Longines dips into their archives to revive one of their coolest creations of the ‘60s, the high-frequency Ultra-Chron Diver. The brand’s history with high-frequency movements actually goes back much further, from a 50Hz (!) stopwatch capable of measuring 1/100th of a second in 1916, to classy 5Hz wrist watches in the late 50’s. In 1968 came the Ultra-Chron Diver, complete with a high-frequency caliber 431, with guaranteed accuracy to one minute a month. Today, the Ultra-Chron returns with a 5Hz Longines caliber L836.6, a certified “ultra chronometer” movement running within.
The ultra chronometer badge comes courtesy the independent Swiss testing laboratory, Timelab, who subjects the watch head to 15 days of brutal tests at extreme temperatures to ensure it meets the criteria set forth in ISO 3159:2009 standard. These protocols go well above and beyond the usual chronometer certification, and if the watch makes it through to the other side while retaining -4/+6 seconds accuracy, Longines can call it an Ultra Chronometer. Turn the watch over and you’ll find this proudly emblazoned on the caseback.
From the outside, the Ultra-Chron follows closely in the footsteps of the original from the late ‘60s, with a slightly softened steel cushion case that now measures 43mm in diameter. The lug is integrated into the shape of the case so its footprint is relatively small, all things considered. It still wears a touch large, but it’s not unpleasant on the wrist by any stretch. The watch is 13.6mm thick, though much of that is the bezel assembly and box sapphire crystal. The actual sidewall is pretty low profile here.

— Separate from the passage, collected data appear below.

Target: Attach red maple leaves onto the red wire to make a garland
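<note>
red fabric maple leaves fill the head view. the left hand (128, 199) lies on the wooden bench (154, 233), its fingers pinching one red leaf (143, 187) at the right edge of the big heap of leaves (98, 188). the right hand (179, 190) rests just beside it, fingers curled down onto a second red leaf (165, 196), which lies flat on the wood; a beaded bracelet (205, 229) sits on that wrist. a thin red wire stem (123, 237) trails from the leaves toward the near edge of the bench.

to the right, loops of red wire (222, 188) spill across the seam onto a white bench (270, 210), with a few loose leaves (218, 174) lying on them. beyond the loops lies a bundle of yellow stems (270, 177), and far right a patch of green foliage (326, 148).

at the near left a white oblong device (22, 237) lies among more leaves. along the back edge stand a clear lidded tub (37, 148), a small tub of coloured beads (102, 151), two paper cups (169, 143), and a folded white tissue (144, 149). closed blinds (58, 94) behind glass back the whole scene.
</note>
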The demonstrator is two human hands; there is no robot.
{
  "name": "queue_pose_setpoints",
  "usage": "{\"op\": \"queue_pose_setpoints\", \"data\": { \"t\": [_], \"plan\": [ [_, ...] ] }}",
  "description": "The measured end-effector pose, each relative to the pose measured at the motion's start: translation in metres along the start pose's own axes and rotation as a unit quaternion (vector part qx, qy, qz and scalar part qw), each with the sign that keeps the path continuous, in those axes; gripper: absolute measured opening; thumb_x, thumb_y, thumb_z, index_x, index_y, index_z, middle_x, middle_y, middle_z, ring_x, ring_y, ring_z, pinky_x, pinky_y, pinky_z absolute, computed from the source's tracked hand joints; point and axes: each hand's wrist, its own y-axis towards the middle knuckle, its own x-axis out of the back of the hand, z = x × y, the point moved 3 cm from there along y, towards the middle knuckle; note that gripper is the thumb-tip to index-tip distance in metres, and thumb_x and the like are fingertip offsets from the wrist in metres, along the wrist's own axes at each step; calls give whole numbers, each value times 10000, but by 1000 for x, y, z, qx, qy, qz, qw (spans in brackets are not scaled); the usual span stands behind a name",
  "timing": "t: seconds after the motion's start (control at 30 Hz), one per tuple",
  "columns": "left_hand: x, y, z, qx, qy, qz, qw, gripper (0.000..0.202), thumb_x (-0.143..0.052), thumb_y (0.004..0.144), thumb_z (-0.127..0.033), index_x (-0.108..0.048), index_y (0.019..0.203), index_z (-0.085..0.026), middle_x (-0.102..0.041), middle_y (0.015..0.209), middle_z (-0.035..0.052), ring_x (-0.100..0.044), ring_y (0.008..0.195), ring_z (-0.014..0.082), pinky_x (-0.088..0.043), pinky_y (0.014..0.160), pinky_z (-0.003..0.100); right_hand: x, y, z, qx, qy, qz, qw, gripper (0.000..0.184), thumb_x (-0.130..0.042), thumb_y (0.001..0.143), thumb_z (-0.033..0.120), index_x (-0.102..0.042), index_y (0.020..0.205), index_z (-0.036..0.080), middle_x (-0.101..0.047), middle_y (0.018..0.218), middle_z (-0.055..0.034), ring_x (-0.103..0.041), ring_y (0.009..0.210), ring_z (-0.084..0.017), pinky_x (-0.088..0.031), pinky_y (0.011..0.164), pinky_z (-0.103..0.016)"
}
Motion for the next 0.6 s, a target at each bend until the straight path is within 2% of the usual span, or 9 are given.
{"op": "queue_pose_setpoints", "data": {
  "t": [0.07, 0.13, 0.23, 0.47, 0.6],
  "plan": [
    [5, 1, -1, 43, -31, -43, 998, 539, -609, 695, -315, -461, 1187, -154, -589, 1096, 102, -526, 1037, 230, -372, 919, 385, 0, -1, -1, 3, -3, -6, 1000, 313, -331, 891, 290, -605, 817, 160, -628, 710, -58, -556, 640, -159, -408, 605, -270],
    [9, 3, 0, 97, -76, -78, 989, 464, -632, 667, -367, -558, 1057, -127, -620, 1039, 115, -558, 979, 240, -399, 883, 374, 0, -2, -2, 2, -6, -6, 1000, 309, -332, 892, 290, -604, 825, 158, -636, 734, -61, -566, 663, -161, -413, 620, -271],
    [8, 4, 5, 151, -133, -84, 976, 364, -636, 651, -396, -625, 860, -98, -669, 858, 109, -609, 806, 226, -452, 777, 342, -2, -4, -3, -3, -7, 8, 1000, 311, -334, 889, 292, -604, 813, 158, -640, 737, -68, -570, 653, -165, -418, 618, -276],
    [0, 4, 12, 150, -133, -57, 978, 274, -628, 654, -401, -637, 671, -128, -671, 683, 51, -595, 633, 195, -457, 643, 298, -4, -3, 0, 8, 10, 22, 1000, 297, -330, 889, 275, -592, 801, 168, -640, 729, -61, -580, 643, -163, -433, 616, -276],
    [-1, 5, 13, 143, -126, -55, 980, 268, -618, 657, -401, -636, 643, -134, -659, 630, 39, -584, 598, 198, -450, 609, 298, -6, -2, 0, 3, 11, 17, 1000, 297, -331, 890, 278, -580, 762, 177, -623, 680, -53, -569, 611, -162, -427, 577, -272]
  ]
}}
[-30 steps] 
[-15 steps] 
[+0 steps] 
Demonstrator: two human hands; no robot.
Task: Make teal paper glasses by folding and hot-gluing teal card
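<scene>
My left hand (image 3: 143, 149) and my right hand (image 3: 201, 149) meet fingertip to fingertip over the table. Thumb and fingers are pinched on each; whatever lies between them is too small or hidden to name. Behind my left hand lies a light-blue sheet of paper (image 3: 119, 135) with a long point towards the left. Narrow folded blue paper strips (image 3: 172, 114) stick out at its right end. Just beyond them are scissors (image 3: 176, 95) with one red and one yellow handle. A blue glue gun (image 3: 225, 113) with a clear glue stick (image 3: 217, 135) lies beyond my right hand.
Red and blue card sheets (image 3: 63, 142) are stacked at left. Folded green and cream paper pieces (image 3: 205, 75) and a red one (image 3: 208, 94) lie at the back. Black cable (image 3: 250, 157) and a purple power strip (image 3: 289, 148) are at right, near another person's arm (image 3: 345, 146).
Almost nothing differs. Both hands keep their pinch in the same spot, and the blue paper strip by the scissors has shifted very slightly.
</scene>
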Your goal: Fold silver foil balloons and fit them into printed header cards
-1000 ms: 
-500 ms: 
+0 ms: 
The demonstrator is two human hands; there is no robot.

The dial and bezel are the big draw here and Longines has nailed both. The bezel gets a sapphire insert that’s fully indexed in the top layer, creating a floating effect at the right angle. The minute hashes get a red infull that compliments the red minute hand within the dial. The dial itself gets a subtle matte texture with a rough, sand like appearance. The cardinal hour markers get an applied baton, while the rest frame negative space to create a stylish visual in the absence of any numerals. The bottom of the dial is signed with an applied high-frequency logo and the Ultra-Chron label.
The Ultra-Chron is a welcome surprise from Lognines, and one that should have enthusiasts typing a bit more attention to the brand if they haven’t been already. But if the Spirit releases aren’t quite your jam, you’ll likely find a lot to love with this one. The Ultra-Chron is available in box set form with an extra strap and strap change tool now, while the non-box edition watches will be available later this year. Prices for the box edition start at $3,500 on a leather strap, and go up to $3,700 on a steel bracelet. Those prices will go to $3,200 and $3,450 sans the box. Longines.